The suit comes amid a stalemate between DOE and the state after 18 months of negotiations over how to proceed at Hanford. DOE has pushed back its expectations by decades on many key milestones, acknowledging it cannot meet legally binding targets. DOE, in its fiscal 2009 budget request, pushed its targeted site cleanup from 2035 to as late as 2062.

DOE, EPA and the Washington Dept. of Ecology reached a cleanup pact in 1989 known as the Tri-Party Agreement.
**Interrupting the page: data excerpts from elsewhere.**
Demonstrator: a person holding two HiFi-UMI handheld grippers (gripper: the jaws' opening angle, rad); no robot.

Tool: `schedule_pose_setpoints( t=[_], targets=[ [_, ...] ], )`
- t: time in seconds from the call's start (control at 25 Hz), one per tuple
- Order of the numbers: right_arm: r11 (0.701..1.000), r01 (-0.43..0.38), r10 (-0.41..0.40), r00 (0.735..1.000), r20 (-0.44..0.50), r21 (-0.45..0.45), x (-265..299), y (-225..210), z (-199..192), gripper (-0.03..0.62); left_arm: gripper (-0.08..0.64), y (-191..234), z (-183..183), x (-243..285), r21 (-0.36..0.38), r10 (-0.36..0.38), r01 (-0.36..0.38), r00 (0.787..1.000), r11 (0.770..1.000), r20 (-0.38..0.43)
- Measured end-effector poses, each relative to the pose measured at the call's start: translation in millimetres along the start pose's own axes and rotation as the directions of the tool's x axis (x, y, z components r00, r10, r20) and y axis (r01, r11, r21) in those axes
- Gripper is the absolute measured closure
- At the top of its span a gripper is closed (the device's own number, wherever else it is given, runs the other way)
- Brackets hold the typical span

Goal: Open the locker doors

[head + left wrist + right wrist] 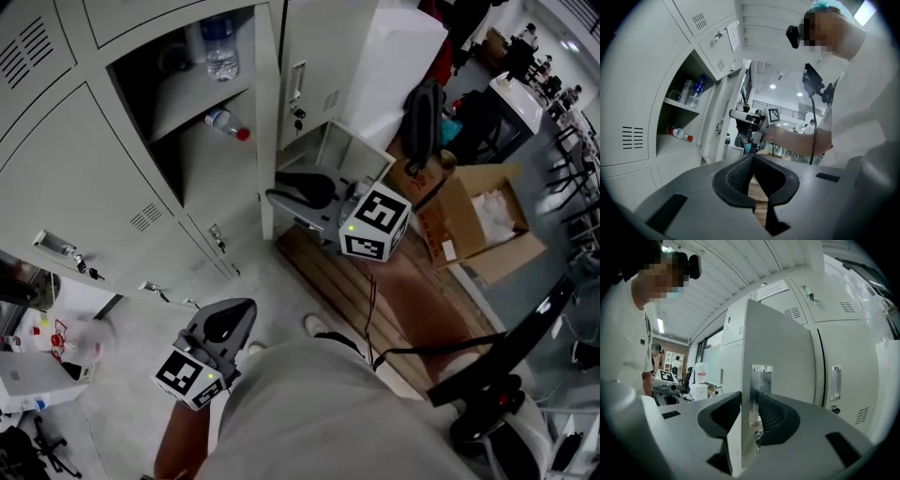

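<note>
One locker door (pixel 319 47) is swung wide, and the right gripper (pixel 752 404) has it: jaws spread fairly wide, clamped across the door's edge at the metal handle plate (pixel 761 380). The left gripper (pixel 751 159) hangs low by the person's hip, tips pressed together, nothing in them. So that's one door open. At least four more in the head view are still shut, and plenty of work is left. Count the open compartment (pixel 202 173): two bottles, one upright bottle (pixel 221 47) on the shelf and one lying bottle (pixel 228 123) below. Two grippers, one cardboard box (pixel 469 216) on the floor.
</note>
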State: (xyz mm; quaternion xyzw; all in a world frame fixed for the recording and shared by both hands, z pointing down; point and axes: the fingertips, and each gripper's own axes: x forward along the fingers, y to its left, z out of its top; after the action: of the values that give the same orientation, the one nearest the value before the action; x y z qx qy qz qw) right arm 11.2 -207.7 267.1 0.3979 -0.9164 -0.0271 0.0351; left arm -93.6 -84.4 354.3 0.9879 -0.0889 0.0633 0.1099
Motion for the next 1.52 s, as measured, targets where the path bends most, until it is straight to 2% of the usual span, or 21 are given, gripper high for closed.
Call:
schedule_pose_setpoints(
  t=[0.36,0.96,1.24,1.52],
  targets=[
    [0.998,-0.060,0.060,0.998,0.000,0.005,-53,-25,-5,0.494,0.549,-17,10,69,0.004,-0.029,0.029,0.999,1.000,-0.019],
    [0.997,-0.067,0.066,0.997,0.032,0.032,-125,-90,-15,0.537,0.549,-31,14,164,0.008,-0.026,0.027,0.999,1.000,-0.044],
    [0.993,-0.111,0.109,0.993,0.041,0.034,-141,-121,-18,0.540,0.549,-31,11,194,-0.006,0.031,-0.031,0.999,0.999,-0.037],
    [0.984,-0.168,0.165,0.984,0.060,0.051,-148,-128,-18,0.540,0.549,-36,5,202,-0.035,0.118,-0.119,0.992,0.992,-0.047]
  ],
)
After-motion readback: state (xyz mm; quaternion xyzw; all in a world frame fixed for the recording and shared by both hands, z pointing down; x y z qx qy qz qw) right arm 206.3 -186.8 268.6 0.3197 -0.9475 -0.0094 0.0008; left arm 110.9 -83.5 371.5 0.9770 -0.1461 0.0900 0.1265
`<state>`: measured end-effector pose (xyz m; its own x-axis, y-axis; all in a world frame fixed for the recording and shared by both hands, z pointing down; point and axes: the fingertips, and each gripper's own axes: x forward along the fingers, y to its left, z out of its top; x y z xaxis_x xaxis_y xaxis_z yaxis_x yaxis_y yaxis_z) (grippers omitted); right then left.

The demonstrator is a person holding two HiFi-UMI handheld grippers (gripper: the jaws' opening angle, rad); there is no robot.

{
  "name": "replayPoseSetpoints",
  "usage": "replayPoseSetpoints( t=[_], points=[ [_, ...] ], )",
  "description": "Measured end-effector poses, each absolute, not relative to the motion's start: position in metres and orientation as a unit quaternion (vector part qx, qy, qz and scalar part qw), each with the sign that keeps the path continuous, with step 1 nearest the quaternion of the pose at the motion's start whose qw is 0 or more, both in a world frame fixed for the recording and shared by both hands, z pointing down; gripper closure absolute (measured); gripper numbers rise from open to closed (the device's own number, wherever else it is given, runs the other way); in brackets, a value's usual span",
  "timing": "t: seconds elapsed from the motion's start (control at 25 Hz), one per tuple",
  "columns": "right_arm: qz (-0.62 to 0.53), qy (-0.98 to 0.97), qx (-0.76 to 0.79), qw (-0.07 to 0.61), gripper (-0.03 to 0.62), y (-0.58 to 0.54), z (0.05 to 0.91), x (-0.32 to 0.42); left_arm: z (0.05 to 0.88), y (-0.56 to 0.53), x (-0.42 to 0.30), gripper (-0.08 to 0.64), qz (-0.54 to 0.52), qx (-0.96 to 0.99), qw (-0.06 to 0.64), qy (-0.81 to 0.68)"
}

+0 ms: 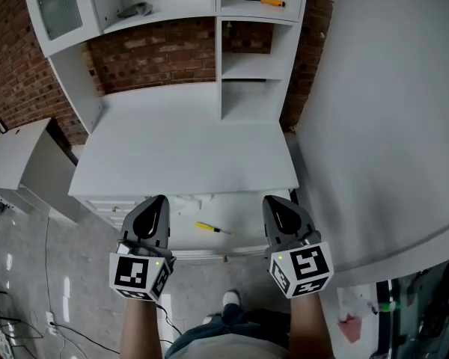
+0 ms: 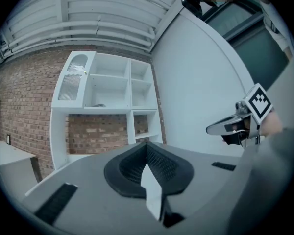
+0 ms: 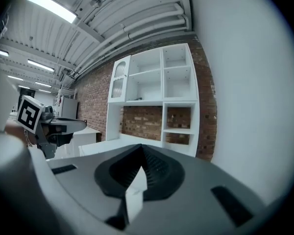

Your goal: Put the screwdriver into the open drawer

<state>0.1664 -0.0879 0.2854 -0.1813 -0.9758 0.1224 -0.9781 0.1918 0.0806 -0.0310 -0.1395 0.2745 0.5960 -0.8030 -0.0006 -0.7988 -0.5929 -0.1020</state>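
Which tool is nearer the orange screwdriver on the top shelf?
Right. In the head view the right tool is almost straight below the orange screwdriver; the left tool is below and well left.

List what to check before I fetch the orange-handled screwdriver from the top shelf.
1. Drawer open: ok.
2. Orange-handled screwdriver lying free on the shelf: ok.
3. Left hand-held gripper empty: ok, jaws shut.
4. Right hand-held gripper ready to grasp: not ok, empty but shut; open it first.
5. Room in the drawer: ok, though a yellow screwdriver already lies there.
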Motion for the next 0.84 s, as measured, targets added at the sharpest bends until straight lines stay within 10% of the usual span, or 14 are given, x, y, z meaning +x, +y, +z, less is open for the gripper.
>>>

Although its original deadlines have been amended since, the agreement says Hanford's 149 older single-shell tanks all must be emptied by 2018, and their waste treated and shipped from the site by 2028. The other 28 are newer double-shell vessels built since the 1960s.

DOE has said it will miss a February deadline to begin some operations at the Waste Treatment Plant and a 2011 deadline to fully operate the facility.
The department's new date for finishing the plant is 2019. In addition, only seven single-shell tanks have been emptied. Tanks can be emptied only at a pace of two to three a year, says the new tank farm contractor, Washington River Protection Solutions, a joint venture led by URS Corp.
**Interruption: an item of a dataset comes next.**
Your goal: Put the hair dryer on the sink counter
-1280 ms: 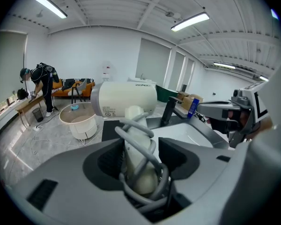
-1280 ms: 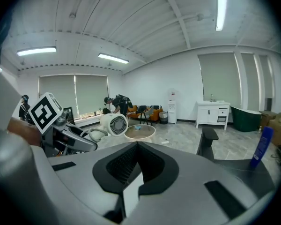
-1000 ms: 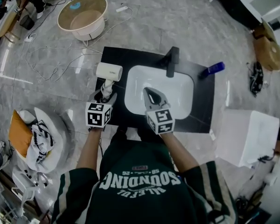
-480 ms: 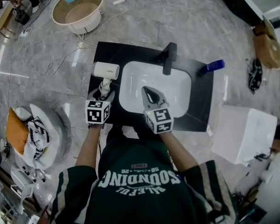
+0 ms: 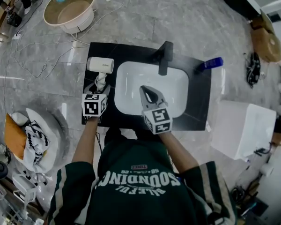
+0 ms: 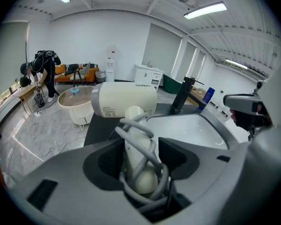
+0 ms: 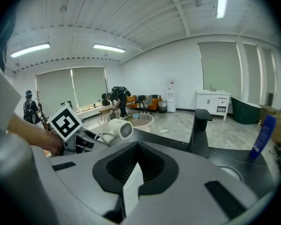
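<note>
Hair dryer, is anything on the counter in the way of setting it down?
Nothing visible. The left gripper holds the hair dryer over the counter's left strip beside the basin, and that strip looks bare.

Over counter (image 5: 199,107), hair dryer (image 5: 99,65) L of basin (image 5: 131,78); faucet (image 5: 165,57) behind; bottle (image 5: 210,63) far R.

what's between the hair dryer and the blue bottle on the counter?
Head view: the white sink basin and the black faucet sit between the hair dryer and the blue bottle.
</note>
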### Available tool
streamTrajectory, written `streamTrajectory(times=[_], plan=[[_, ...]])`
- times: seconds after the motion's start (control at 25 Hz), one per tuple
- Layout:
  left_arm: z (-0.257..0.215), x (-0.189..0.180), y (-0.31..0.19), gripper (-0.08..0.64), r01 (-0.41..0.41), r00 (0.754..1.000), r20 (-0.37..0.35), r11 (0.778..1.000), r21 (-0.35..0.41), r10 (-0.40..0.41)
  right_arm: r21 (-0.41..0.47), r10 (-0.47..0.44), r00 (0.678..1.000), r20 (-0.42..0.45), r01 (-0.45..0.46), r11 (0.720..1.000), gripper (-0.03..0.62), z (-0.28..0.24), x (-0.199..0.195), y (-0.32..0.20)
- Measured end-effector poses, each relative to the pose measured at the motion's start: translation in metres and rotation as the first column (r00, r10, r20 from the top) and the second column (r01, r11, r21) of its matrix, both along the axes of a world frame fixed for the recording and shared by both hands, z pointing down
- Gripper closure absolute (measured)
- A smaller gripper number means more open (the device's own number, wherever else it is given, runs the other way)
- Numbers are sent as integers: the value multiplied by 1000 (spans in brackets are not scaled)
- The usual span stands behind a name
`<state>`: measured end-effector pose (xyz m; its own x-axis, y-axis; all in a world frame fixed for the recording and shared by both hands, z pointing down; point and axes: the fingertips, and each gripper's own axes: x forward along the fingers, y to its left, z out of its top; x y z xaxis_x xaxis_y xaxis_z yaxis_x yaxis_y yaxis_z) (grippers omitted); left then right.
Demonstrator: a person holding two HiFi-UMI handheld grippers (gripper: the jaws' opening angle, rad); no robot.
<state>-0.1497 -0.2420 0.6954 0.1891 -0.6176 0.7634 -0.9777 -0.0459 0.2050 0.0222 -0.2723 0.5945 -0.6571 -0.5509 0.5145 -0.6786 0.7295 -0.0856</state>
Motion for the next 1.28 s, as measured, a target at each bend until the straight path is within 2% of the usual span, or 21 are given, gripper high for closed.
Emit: streamTrajectory(times=[0.4, 0.76, 1.28], plan=[[35, -6, -32, 336, 4, 1000, 28, 997, -79, -1, -39, 60, 998, -15, -60, 997, 592, 5, 18, -8], [58, -5, -41, 336, 8, 1000, 28, 988, -156, -4, -65, 108, 994, -34, -110, 992, 592, 12, 37, -11], [69, -3, -40, 336, 18, 997, 82, 984, -179, -3, -79, 111, 994, -26, -112, 991, 592, 15, 52, -14]])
DOE had a blunt reaction: "We have long maintained that litigation is costly and distractive," the department said. "We believe the department remained open and flexible throughout the negotiations, and we are disappointed that this issue will now be resolved through the litigation process."

Gregoire said she hopes President-elect Barack Obama (D) will address the cleanup. "With the help of our congressional delegation, and with a partner in the White House, I am hopeful that we can shift our focus from litigation to cleanup," she said. "Right now, however, the litigation is necessary to protect our state and its citizens."

But two state Congressional members, Democratic Sen. Patty Murray and Republican Rep. Doc Hastings issued a joint statement criticizing the suit.
"Now is not the time to set all that has been accomplished aside," they said. "Now is the time to work harder to find a path to an agreement and move forward."

But a Seattle-based watchdog group praised the legal action.
"Whatever the outcome of the lawsuit, we¹re certain it will prompt emptying of the tanks sooner than the 140 years that the current administra- tion envisions," says Gerald Pollet, executive director of Heart of America Northwest.